Josta Dladla

Personal information
- Full name: Josta Shimane Dladla
- Date of birth: 13 July 1979 (age 47)
- Place of birth: Soweto, South Africa
- Height: 1.74 m (5 ft 9 in)
- Positions: Right winger; striker;

Youth career
- Birch Acres
- Wits University

Senior career*
- Years: Team / Apps / (Gls)
- 1999–2002: Wits University / 80 / (17)
- 2002–2004: AGF / 62 / (9)
- 2004–2009: Mamelodi Sundowns / 99 / (13)
- 2009–2015: Kaizer Chiefs / 102 / (9)
- 2015–2016: Moroka Swallows / 17 / (0)

International career
- 2002–2006: South Africa / 6 / (0)

= Josta Dladla =

South African soccer player (born 1979)

Josta Dladla (born 13 July 1979) is a South African football (soccer) midfielder. He was capped six times for South Africa. He is the host of "Izinja zeGame", a YouTube soccer podcast.

==Early life==
Dladla was born in Soweto in 1979 and lived with his grandmother. His first pair of boots were the Puma Jomo Sono King, given to him by a family friend in 1986. He attended Tsugang Primary School in Soweto. His father worked in England and he boarded a flight for the first time when he was in Grade 8, in 1995, when he went to visit him during the December holidays.

==Club career==
Dladla joined Wits in 1999 while in high school and wore number 21, earning R1000,00 a month. Dladla made his professional debut against AmaZulu in a 1–1 draw on 19 December 1999. Dladla received attention for his playmaking prowess, and was eventually sold to AGF Aarhus at the end of the 2001-2002 campaign.

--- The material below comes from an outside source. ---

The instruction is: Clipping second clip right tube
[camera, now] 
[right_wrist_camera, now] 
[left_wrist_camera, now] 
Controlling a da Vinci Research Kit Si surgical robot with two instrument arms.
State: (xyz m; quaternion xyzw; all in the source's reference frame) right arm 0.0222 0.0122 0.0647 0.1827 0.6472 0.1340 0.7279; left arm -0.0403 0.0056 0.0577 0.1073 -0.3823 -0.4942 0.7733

He made his debut two weeks later, scoring in a 4–3 win over Viborg, helping them to their first win in a month. Fellow countryman Sibusiso Zuma also scored for his club against Esjberg. Dladla, by Danish newspapers was said to have outshined Zuma, Dladla also went on to say "What's all this fuss about Sibusiso Zuma? I'm better than him!". He played his last match for Aarhus against the same team he debuted against Viborg FF on 29 May 2004 losing 2–0. He joined Mamelodi Sundowns in 2004, where he scored 15 goals in 122 appearances and won the SAA Supa8, Nedbank Cup and two league titles. He played his debut on 7 February 2009 in a 2–1 loss over Moroka Swallows. He scored his first goal on 29 November 2011 in a 3–0 win over Bidvest Wits from a solo run from the centre into the box in the 90th minute.

==Statistics==
===Club===

Club performance
| Season | Club | League apps | League goals |
| 1999–00 | Wits University | 15 | 1 |
| 2000–01 | Wits University | 34 | 7 |
| 2001–02 | Wits University | 31 | 9 |
| 2001–02 | AGF Aarhus | 5 | 1 |
| 2002–03 | AGF Aarhus | 26 | 5 |
| 2003–04 | AGF Aarhus | 31 | 3 |
| 2004–05 | Mamelodi Sundowns | 18 | 0 |
| 2005–06 | Mamelodi Sundowns | 23 | 5 |
| 2006–07 | Mamelodi Sundowns | 23 | 2 |
| 2007–08 | Mamelodi Sundowns | 26 | 5 |
| 2008–09 | Mamelodi Sundowns | 9 | 1 |
| 2008–09 | Kaizer Chiefs | 9 | 0 |
| 2009–10 | Kaizer Chiefs | 27 | 4 |
| 2010–11 | Kaizer Chiefs | 23 | 0 |
| 2011–12 | Kaizer Chiefs | 19 | 4 |
| 2012–13 | Kaizer Chiefs | 17 | 1 |
| 2013–14 | Kaizer Chiefs | 7 | 0 |
| 2014–15 | Kaizer Chiefs | 0 | 0 |
| Career total |  | 343 | 48 |

==International career==
Dladla was the 138th player to be capped for South Africa after isolation. He earned six caps, all as a substitute.

==Personal life==
Dladla has a tattoo from his wrist to his shoulder on the right arm. He has body art called a sleeve and has the names of his wife, Thato and his son, Xavier who was born in 2006.

==Style of play==
Danish soccer writer, Hans Christian Blem stated that Dladla is Very quick and has excellent technique. Stuart Baxter said the following in a Citypress interview comparing Dladla to Ryan Giggs. "We wouldn't extend his contract if we didn't think he would become the Ryan Giggs of Chiefs, Josta can play wide, central, off the strikers and Josta shows that he has Giggs' resilience. He can be a substitute, start the match and still be a team player.